Mientras el trasgo se echaba a reír, el sepulturero observó por un instante una iluminación brillante tras las ventanas de la iglesia, como si el edificio dentro hubiera sido iluminado; la iluminación desapareció, el órgano atronó con una tonada animosa y grupos enteros de trasgos, la contrapartida misma del primero, aparecieron en el cementerio y comenzaron a jugar al salto de la rana con las tumbas, sin detenerse un instante a tomar aliento y «saltando» las más altas de ellas, una tras otra, con una absoluta y maravillosa destreza.

El primer trasgo era un saltarín de lo más notable. Ninguno de los demás se le aproximaba siquiera; incluso en su estado de terror extremo el sepulturero no pudo dejar de observar que mientras sus amigos se contentaban con saltar las lápidas de tamaño común, el primero abordaba las capillas familiares con las barandillas de hierro y todo, con la misma facilidad que si se tratara de postes callejeros.

Finalmente el juego llegó al punto más culminante e interesante; el órgano comenzó a sonar más y más veloz y los trasgos a saltar más y más rápido: enrollándose, rodando de la cabeza a los talones sobre el suelo y rebotando sobre las tumbas como pelotas de fútbol.
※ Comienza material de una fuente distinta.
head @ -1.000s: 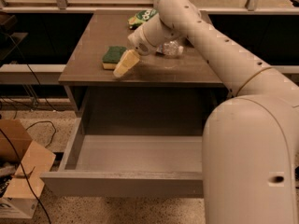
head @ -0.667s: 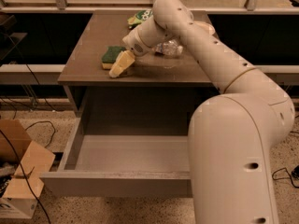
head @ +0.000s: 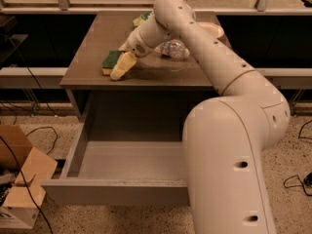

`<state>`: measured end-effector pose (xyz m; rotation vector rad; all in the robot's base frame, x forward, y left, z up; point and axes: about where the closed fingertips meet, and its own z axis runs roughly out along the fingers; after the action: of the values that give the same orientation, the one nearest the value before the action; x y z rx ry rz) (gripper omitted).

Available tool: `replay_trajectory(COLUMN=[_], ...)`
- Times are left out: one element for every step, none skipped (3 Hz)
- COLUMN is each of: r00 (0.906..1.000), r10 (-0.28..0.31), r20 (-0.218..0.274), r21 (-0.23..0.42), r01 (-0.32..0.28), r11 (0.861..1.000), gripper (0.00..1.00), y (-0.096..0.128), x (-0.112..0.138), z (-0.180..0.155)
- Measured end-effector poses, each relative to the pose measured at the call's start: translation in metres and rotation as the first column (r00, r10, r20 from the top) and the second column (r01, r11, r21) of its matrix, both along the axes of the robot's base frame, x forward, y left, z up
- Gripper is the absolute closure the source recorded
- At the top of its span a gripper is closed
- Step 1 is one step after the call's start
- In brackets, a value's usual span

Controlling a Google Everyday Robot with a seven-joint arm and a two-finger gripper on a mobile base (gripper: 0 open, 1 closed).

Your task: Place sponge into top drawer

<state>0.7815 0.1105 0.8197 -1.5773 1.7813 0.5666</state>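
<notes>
The sponge [head: 111, 61], dark green on top with a yellow edge, lies on the brown tabletop [head: 92, 43] near its front left. My gripper [head: 120, 68] reaches down from the right and sits against the sponge's right side, at tabletop height. The top drawer [head: 117, 193] is pulled fully open below the table, and its grey floor [head: 129, 160] is bare. My arm covers the drawer's right part.
A clear plastic bottle [head: 173, 49] lies on the table behind the gripper. A green snack bag [head: 143, 18] and a white dish [head: 213, 29] sit at the back. An open cardboard box [head: 22, 179] and cables are on the floor to the left.
The gripper has edged slightly left, closer against the sponge. The arm has swung, so its lower part covers more of the drawer's right side. The sponge stays on the table.
</notes>
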Motion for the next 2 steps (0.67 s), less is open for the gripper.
replay_trajectory(r00=[0.9998,0.9984], r10=[-0.004,-0.016], r20=[0.02,0.055], r21=[0.004,0.015], r01=[0.004,0.015], r11=[1.0,1.0], gripper=[0.62,0.85], y=[-0.003,-0.011], x=[-0.006,-0.019], z=[0.013,0.034])
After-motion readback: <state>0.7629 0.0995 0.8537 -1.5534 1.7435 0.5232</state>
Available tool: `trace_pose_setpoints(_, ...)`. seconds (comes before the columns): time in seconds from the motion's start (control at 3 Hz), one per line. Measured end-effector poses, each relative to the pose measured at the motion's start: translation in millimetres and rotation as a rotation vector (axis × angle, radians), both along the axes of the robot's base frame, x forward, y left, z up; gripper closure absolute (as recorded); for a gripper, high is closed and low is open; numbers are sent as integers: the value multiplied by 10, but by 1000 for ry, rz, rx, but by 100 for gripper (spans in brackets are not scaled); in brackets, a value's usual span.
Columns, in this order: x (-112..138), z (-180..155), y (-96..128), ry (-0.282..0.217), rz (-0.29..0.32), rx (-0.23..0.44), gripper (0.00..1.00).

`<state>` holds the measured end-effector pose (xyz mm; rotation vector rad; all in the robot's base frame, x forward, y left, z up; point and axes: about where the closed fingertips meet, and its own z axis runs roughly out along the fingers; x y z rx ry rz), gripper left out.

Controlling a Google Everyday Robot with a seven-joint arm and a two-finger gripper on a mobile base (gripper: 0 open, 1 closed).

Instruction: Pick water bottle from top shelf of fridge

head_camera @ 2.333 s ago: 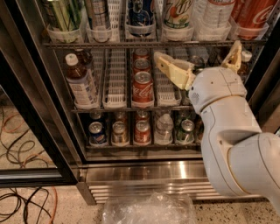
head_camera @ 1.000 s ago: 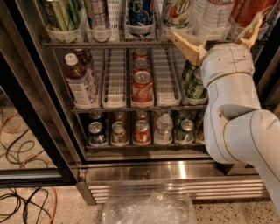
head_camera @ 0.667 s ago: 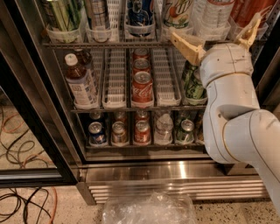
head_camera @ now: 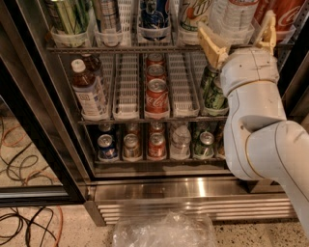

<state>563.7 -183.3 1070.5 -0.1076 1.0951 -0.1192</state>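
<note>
Water bottle (head_camera: 231,14), clear and ribbed, stands flanked by the wide-spread end effector (head_camera: 239,34).

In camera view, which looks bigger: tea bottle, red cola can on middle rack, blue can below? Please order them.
Tea bottle
red cola can
blue can, though likely farther
Gripper, jaws open, is up at the water bottle.

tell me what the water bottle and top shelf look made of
Water bottle: clear ribbed plastic, apparently, see-through. Top shelf: dark metal wire, with white slotted plastic trays, likely. The gripper stands open at the bottle, a finger on each side.
</note>
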Motion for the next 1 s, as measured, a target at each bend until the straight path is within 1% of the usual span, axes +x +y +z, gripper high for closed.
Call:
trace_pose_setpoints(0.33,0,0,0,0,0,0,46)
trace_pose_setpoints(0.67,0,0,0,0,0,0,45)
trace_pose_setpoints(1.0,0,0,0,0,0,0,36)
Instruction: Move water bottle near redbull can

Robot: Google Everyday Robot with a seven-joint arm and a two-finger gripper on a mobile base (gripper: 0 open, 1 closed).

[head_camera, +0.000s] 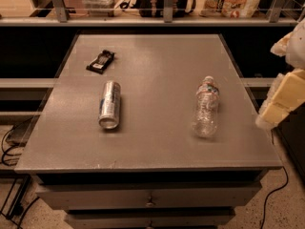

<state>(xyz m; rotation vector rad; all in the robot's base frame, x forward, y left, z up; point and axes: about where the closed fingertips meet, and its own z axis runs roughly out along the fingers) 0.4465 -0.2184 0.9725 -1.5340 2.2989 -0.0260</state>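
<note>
From my seat I saw the gripper [281, 99] as a pale cream shape at the right edge of view, off the right side of the table [157, 56] and level with its middle. I could not tell whether it was open or closed. It was clear of everything on the table and nothing showed in its hold. The bottle [206, 107] lay on its side on the right half of the table, white cap toward the far side and base toward the near side, left of the gripper and apart from it. The can [109, 105] lay on its side on the left half, its rimmed end facing the near edge. Bottle and can were well apart, roughly level with each other, with bare table between them. A small flat black object [100, 61] sat beyond the can, toward the far left corner. Below the near edge was a drawer front [150, 197], and a cable [279, 194] trailed across the floor at the near right.
</note>
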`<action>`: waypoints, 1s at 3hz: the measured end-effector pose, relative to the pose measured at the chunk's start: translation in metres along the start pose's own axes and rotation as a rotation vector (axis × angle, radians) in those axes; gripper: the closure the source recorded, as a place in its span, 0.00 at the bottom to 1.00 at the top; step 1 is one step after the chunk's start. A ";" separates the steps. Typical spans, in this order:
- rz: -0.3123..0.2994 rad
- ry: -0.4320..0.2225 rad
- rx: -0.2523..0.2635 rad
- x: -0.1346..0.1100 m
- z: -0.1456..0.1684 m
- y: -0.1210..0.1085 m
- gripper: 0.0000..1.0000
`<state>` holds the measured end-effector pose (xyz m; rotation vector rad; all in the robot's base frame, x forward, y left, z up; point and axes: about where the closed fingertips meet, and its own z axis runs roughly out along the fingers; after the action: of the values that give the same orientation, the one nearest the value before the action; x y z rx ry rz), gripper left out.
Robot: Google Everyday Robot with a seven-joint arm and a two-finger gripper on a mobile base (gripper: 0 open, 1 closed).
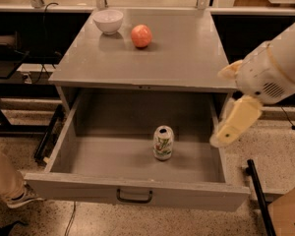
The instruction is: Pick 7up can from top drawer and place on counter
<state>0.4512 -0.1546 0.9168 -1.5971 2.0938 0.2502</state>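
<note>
Grey counter (pixel 162 58) square in view, smooth and slightly glossy, its front edge facing us. Far left corner: a white bowl (pixel 108 21), sitting upright. Just to its right and a touch nearer, a red-orange apple (pixel 141 35), close to the bowl but not touching it. Both rest directly on the surface. The gripper (pixel 233 117) hangs off the counter's near right corner, outside its edge.
</note>
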 end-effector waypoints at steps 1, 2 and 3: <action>0.082 -0.183 -0.072 -0.022 0.063 0.010 0.00; 0.099 -0.224 -0.055 -0.034 0.065 0.004 0.00; 0.098 -0.222 -0.056 -0.034 0.065 0.005 0.00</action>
<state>0.4708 -0.0966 0.8763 -1.4275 2.0095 0.5000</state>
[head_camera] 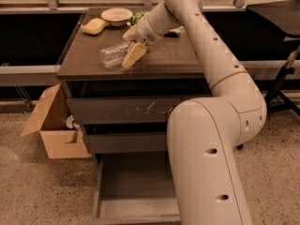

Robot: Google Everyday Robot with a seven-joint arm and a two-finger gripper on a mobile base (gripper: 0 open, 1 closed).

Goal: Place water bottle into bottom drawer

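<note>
The small clear ribbed plastic water bottle (112, 55) lies on its side on the dark brown bench (173, 60), left of centre in the upper part of the frame. The white arm's gripper (126, 50) is down at the bottle's right end. Its pale yellow fingers (133, 54) stand apart: one lies across the front of the bottle's end, the other sits just behind it, and they hold nothing.

Behind the bottle are a yellow sponge-like lump (93, 26), a shallow pale bowl (116, 16) and a green snack bag (138, 17).

Below the bench top, the scratched grey-brown top drawer (126, 110) and the narrower middle drawer (124, 142) are shut. The deep bottom drawer (136, 186) is pulled out at lower centre, showing its flat grey floor. An open cardboard box (51, 125) stands on the floor at left.
</note>
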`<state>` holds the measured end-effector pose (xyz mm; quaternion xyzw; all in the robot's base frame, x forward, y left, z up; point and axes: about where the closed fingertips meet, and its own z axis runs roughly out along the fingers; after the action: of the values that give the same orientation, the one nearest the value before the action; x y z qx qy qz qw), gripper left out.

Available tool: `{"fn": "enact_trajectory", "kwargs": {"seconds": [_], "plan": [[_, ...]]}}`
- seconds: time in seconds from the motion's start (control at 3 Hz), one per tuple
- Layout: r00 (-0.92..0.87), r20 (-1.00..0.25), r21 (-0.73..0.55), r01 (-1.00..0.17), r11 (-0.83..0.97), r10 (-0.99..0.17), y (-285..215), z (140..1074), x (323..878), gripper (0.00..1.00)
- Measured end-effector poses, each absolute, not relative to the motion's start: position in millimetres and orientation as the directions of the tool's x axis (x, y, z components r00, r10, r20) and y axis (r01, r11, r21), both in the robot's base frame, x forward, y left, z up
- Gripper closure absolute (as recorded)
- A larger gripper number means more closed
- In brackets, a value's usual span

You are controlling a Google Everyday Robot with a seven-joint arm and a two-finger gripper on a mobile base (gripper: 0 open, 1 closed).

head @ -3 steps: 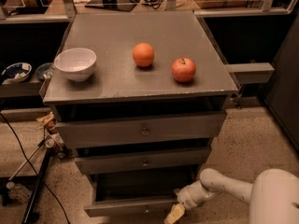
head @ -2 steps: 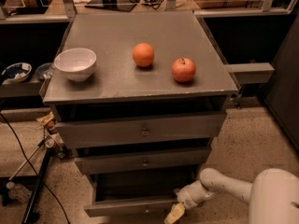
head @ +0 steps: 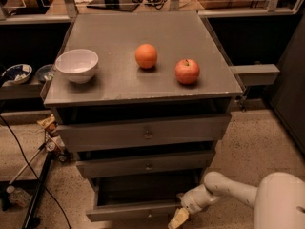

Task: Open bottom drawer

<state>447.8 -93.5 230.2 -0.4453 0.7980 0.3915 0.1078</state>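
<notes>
I am holding my gripper (head: 180,217) low at the right end of the bottom drawer (head: 128,212), by its thin front, presumably to draw it outward. Whether it is clamped or apart I cannot tell. The drawer is sitting part-way out, under the two taller fronts (head: 143,149).

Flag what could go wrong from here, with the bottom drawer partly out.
1. The claw is low at the right end of the bottom drawer front, off centre; a pull from there may skew the drawer and jam it.
2. The orange and apple lie loose on the cabinet top; a jolt could roll them off.
</notes>
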Motion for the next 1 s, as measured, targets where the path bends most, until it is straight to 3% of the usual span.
{"fn": "enact_trajectory", "kwargs": {"seconds": [1.0], "plan": [[-0.592,-0.522,0.566,-0.779,0.27,-0.615,-99,239,434,0.0]]}}
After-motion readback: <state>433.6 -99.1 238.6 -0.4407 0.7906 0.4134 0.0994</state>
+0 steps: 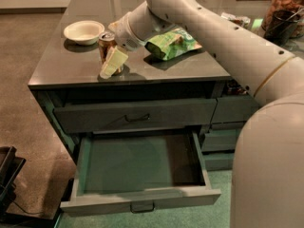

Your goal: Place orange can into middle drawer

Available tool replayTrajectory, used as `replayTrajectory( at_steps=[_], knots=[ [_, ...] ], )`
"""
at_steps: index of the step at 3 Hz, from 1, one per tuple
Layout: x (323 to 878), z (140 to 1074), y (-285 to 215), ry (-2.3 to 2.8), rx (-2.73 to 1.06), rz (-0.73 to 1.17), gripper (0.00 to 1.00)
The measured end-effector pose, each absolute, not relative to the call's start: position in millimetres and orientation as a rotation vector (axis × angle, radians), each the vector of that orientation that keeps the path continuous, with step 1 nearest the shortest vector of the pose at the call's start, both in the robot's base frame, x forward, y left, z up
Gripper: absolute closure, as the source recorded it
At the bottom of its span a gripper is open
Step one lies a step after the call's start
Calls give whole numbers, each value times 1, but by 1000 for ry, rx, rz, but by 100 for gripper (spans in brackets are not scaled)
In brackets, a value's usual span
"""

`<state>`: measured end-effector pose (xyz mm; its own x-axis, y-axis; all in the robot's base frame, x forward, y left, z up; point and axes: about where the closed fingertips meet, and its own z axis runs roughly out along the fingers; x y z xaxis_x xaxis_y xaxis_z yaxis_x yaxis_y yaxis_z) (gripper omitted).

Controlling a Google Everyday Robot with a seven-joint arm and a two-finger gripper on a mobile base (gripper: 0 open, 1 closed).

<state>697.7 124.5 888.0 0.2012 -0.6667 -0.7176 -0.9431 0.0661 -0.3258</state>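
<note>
The orange can (106,41) stands upright near the front left of the grey counter (71,70), just right of a white bowl. My gripper (113,62) is at the can, low on its front right side, and covers its lower part. I cannot see whether it grips the can. The middle drawer (142,163) is pulled out below the counter. Its green floor is bare, and its flat front with the dark handle (142,206) faces me.
A white bowl (83,31) sits left of the can. A green snack bag (173,44) lies right of the gripper. The closed top drawer (135,116) is above the open one, with narrower drawers (237,109) to the right. A jar (284,13) stands at the back right. A dark object (7,175) is on the floor at the left.
</note>
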Motion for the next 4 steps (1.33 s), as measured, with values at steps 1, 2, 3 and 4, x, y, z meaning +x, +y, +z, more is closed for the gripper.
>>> replayTrajectory(
  at_steps=[1,2,3,4],
  knots=[
    [698,888,125,1536,-1671,432,18],
    [698,888,125,1536,-1671,432,42],
    [698,888,125,1536,-1671,432,65],
    [698,888,125,1536,-1671,432,88]
  ],
)
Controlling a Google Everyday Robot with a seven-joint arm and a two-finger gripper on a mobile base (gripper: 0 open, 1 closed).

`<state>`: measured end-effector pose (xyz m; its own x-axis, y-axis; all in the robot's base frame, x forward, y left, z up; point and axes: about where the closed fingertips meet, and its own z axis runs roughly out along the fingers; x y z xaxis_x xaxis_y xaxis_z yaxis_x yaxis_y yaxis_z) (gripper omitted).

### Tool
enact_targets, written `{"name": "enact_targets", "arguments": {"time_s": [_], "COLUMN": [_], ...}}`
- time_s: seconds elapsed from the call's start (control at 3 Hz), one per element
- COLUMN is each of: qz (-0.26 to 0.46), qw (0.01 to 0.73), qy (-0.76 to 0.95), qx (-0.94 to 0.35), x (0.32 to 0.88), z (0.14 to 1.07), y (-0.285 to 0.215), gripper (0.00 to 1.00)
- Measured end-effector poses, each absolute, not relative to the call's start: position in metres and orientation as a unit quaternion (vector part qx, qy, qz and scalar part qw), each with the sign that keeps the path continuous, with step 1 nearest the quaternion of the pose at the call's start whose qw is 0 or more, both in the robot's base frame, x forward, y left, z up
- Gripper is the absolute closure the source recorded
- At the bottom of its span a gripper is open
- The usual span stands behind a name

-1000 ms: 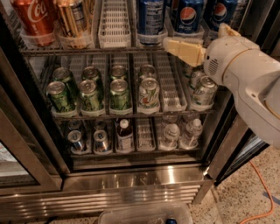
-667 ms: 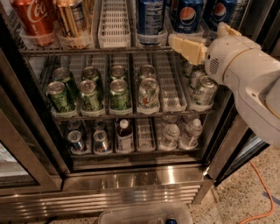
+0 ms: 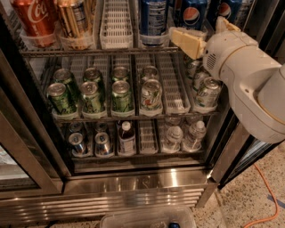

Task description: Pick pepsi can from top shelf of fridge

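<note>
Two pepsi cans (image 3: 192,13) with the round logo facing out stand at the right end of the top shelf (image 3: 89,52) of the fridge (image 3: 133,187); the second one (image 3: 225,10) is partly hidden by my arm. Another blue can (image 3: 153,18) with white lettering stands to their left. My gripper (image 3: 199,30) is at the shelf's front edge, just below and in front of the pepsi cans. It is open and empty: one pale finger (image 3: 187,42) lies below the left pepsi can, the other (image 3: 228,24) sits to the right.
A red Coca-Cola can (image 3: 33,18), a gold can (image 3: 73,20) and an empty white lane tray (image 3: 116,22) fill the left of the top shelf. Green-and-silver cans (image 3: 91,95) fill the middle shelf; bottles and cans the bottom one. An orange cable (image 3: 267,196) lies on the floor.
My gripper has risen slightly towards the top shelf's front edge at the pepsi cans. The cans have not moved.
</note>
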<state>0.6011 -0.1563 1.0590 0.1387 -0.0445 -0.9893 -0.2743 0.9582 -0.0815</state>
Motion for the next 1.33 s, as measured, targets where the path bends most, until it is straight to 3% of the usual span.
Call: {"name": "enact_targets", "arguments": {"time_s": [1.0,1.33], "qz": [0.079,0.079], "qw": [0.757,0.767], "qy": [0.641,0.631], "qx": [-0.101,-0.090], "x": [0.615,0.628], "z": [1.059,1.063], "y": [-0.151,-0.150], "gripper": [0.20,0.30]}}
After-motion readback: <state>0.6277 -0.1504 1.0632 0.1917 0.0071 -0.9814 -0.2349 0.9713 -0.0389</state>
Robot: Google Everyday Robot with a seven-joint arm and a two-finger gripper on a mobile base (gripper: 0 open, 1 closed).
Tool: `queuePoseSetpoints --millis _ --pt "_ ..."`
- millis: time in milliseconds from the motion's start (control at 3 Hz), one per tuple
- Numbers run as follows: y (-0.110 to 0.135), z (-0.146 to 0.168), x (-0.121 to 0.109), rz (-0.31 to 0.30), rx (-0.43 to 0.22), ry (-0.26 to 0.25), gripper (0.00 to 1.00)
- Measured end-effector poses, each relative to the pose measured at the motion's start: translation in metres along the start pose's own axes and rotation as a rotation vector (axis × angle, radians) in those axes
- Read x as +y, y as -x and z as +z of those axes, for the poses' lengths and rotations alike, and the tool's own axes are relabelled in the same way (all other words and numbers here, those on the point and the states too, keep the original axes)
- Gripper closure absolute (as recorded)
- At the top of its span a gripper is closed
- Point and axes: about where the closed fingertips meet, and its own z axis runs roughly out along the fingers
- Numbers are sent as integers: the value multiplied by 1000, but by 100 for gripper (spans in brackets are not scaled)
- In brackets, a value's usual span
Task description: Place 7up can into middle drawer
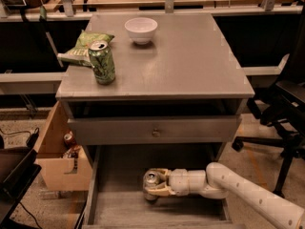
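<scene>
The 7up can [151,180], a small silver can with a shiny top, stands upright inside the open middle drawer [116,209], near the middle of its pale plank floor. My gripper [155,184] reaches in from the right on a white arm and its fingers are closed around the can. The can's base sits at or just above the drawer floor; I cannot tell if it touches.
On the grey cabinet top [190,66] stand a dark green can [102,62], a green chip bag [83,46] and a white bowl [141,29]. A closed drawer front with a knob [155,133] is above the open drawer. A cardboard box [59,159] stands left, an office chair [286,113] right.
</scene>
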Motion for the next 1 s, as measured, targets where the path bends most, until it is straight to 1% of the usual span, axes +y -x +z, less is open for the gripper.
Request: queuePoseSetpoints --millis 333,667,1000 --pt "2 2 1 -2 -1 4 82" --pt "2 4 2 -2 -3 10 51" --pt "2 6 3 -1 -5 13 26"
El cerebro del enterrador giraba en un torbellino con la rapidez del movimiento que estaba contemplando y las piernas se le tambaleaban mientras los espíritus volaban delante de sus ojos, hasta que el trasgo rey, lanzándose repentinamente hacia él, le puso una mano en el cuello y se hundió con él en la tierra.

Cuando Gabriel Grub tuvo tiempo de recuperar el aliento, que había perdido por causa de la rapidez de su descenso, se encontró en lo que parecía ser una amplia caverna rodeado por todas partes por multitud de trasgos feos y ceñudos. En el centro de la caverna, sobre una sede elevada, se encontraba su amigo del cementerio; y junto a él estaba el propio Gabriel Grub sin capacidad de movimiento.

-Hace frío esta noche -dijo el rey de los trasgos-. Mucho frío. ¡Traigan un vaso de algo caliente!

Al escuchar esa orden, media docena de solícitos trasgos de sonrisa perpetua en el rostro, que Gabriel Grub imaginó serían cortesanos, desaparecieron presurosamente para regresar de inmediato con una copa de fuego líquido que presentaron al rey.

-¡Ah! -gritó el trasgo, cuyas mejillas y garganta se habían vuelto transparentes, mientras se tragaba la llama-. ¡Verdaderamente esto calienta a cualquiera! Tráiganle una copa de lo mismo al señor Grub.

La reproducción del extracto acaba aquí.